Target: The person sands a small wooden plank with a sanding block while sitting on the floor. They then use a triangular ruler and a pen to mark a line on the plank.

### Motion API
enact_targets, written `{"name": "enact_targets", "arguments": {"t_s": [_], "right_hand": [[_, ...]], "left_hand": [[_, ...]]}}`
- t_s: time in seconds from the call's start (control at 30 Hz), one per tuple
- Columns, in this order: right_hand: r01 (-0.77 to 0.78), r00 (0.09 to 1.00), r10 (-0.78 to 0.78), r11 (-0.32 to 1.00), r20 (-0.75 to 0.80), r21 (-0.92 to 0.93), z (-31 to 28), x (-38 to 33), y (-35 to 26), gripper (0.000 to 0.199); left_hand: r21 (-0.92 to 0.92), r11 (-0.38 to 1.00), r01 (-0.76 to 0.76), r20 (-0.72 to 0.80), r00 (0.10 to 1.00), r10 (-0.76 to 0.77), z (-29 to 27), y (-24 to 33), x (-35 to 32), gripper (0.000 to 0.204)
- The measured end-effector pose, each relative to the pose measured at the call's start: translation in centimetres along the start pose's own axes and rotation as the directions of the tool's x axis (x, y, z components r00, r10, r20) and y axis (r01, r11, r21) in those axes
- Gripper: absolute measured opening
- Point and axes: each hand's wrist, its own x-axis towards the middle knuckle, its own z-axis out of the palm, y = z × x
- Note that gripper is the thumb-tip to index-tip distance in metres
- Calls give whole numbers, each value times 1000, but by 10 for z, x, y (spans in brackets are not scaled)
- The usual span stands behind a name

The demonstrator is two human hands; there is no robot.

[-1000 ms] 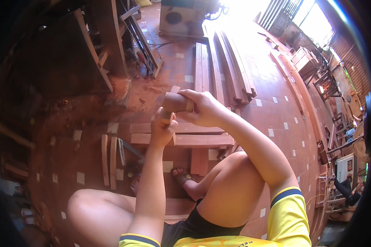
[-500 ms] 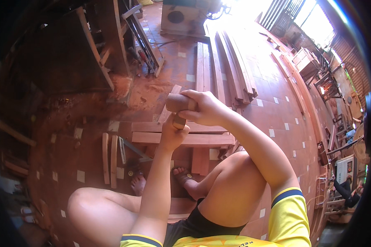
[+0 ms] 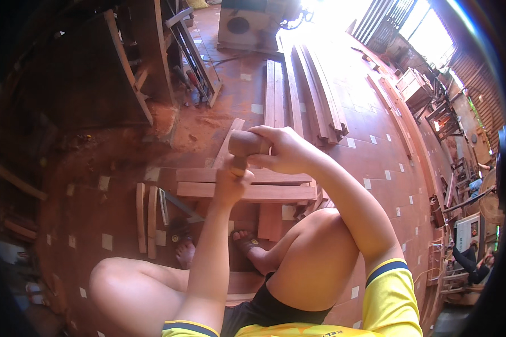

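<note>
The tiled floor (image 3: pixel 371 224), dusty red-brown in places, takes up most of the view. A pale boxy machine (image 3: pixel 247 28) stands on it at the far side, and a row of long boards (image 3: pixel 315 90) runs across the tiles toward the bright doorway. Nearer, just beyond the person's feet, two beams (image 3: pixel 247 191) lie side by side, crosswise. Left of these are two short, slightly curved strips (image 3: pixel 147 221), and a narrow piece of wood (image 3: pixel 230 137) slants away behind the hands.

The right hand (image 3: pixel 283 150) grips a brown cylinder (image 3: pixel 246 144) by its right end, thumb below and fingers over the top. The cylinder is raised above the beams, its free end pointing left. The left hand (image 3: pixel 232 185), blurred, is closed around a small block (image 3: pixel 238 166) just under the cylinder; whether the two touch, I cannot tell.

For good control, the right hand would do best to hold the cylinder firm and level, giving the left hand a steady thing to work against. The left grip should be snug but low on the block, fingertips clear of the cylinder's underside, with short, even movements and light pressure so neither piece twists.
</note>
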Motion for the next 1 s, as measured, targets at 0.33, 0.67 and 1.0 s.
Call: {"name": "enact_targets", "arguments": {"t_s": [0.33, 0.67, 1.0], "right_hand": [[-7, 1000, 7, 1000, 8, -25, 5, 4, 4, 63], [7, 1000, -7, 1000, -6, -17, 9, 5, 3, 64], [2, 1000, -2, 1000, -19, 11, 12, 3, 14, 66]], "left_hand": [[-37, 999, 6, -3, 1000, -6, 5, 12, -1, 16], [-76, 996, 41, 25, 999, -39, 3, 7, -3, 16], [-88, 996, -11, 39, 999, 14, 2, 7, 0, 19]]}}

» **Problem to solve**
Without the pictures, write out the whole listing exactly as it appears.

» **Your solution**
Target: The person sands a small wooden plank with a sanding block while sitting on the floor. They then use a triangular ruler and a pen to mark a line on the plank.

### Motion API
enact_targets, written `{"name": "enact_targets", "arguments": {"t_s": [_], "right_hand": [[_, ...]], "left_hand": [[_, ...]]}}`
- t_s: time in seconds from the call's start (control at 30 Hz), one per tuple
- Columns, in this order: right_hand: r01 (-0.77 to 0.78), r00 (0.09 to 1.00), r10 (-0.78 to 0.78), r11 (-0.32 to 1.00), r20 (-0.75 to 0.80), r21 (-0.92 to 0.93), z (-31 to 28), x (-38 to 33), y (-35 to 26), gripper (0.000 to 0.199); left_hand: r21 (-0.92 to 0.92), r11 (-0.38 to 1.00), r01 (-0.76 to 0.76), r20 (-0.72 to 0.80), r00 (0.10 to 1.00), r10 (-0.76 to 0.77), z (-29 to 27), y (-24 to 33), x (-35 to 32), gripper (0.000 to 0.204)
- The measured end-effector pose, each relative to the pose measured at the call's start: translation in centimetres along the start pose's own axes and rotation as the directions of the tool's x axis (x, y, z components r00, r10, r20) and y axis (r01, r11, r21) in those axes
- Gripper: absolute measured opening
- Point and axes: each hand's wrist, its own x-axis towards the middle knuckle, its own z-axis out of the palm, y = z × x
- Note that gripper is the thumb-tip to index-tip distance in metres
- Calls give whole numbers, each value times 1000, but by 10 for z, x, y (spans in brackets are not scaled)
- The usual span stands behind a name

The demonstrator is two human hands; there is no robot.

[-1000 ms] 
[-500 ms] 
[+0 ms] 

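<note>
The tiled floor (image 3: pixel 371 224), dusty red-brown in places, takes up most of the view. A pale boxy machine (image 3: pixel 247 28) stands on it at the far side, and a row of long boards (image 3: pixel 315 90) runs across the tiles toward the bright doorway. Nearer, just beyond the person's feet, two beams (image 3: pixel 247 191) lie side by side, crosswise. Left of these are two short, slightly curved strips (image 3: pixel 147 221), and a narrow piece of wood (image 3: pixel 230 137) slants away behind the hands.

The right hand (image 3: pixel 283 150) grips a brown cylinder (image 3: pixel 246 144) by its right end, thumb below and fingers over the top. The cylinder is raised above the beams, its free end pointing left. The left hand (image 3: pixel 232 185), blurred, is closed around a small block (image 3: pixel 238 166) just under the cylinder; whether the two touch, I cannot tell.

For good control, the right hand would do best to hold the cylinder firm and level, giving the left hand a steady thing to work against. The left grip should be snug but low on the block, fingertips clear of the cylinder's underside, with short, even movements and light pressure so neither piece twists.
</note>
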Motion for the next 1 s, as measured, targets at 0.33, 0.67 and 1.0 s.
Call: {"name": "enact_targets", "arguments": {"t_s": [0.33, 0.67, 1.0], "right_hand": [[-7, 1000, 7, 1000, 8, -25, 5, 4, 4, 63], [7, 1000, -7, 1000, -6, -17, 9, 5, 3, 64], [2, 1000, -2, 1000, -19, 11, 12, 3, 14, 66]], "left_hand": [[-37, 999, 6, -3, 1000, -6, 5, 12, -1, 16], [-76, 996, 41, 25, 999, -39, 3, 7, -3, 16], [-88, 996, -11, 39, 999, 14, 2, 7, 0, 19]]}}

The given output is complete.